THE TASK
Starting at the first line of the data below, repeat each line word for word up to and including the line with "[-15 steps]".

DATA EXCERPT

-- -- --

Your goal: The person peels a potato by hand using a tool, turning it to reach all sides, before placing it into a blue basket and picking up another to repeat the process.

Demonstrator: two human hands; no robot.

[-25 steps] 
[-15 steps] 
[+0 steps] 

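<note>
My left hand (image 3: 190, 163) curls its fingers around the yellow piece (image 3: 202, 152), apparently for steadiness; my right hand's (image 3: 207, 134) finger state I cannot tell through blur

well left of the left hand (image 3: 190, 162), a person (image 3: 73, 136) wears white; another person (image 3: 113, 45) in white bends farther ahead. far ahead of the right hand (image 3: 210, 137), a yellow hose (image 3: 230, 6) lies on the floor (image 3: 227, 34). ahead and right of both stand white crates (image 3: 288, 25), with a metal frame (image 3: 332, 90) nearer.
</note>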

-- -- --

COMPLETED EXERCISE
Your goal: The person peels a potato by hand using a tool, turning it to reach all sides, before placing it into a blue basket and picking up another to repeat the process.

Demonstrator: two human hands; no robot.

[-25 steps] 
[-15 steps] 

Nothing more is needed to finish the exercise.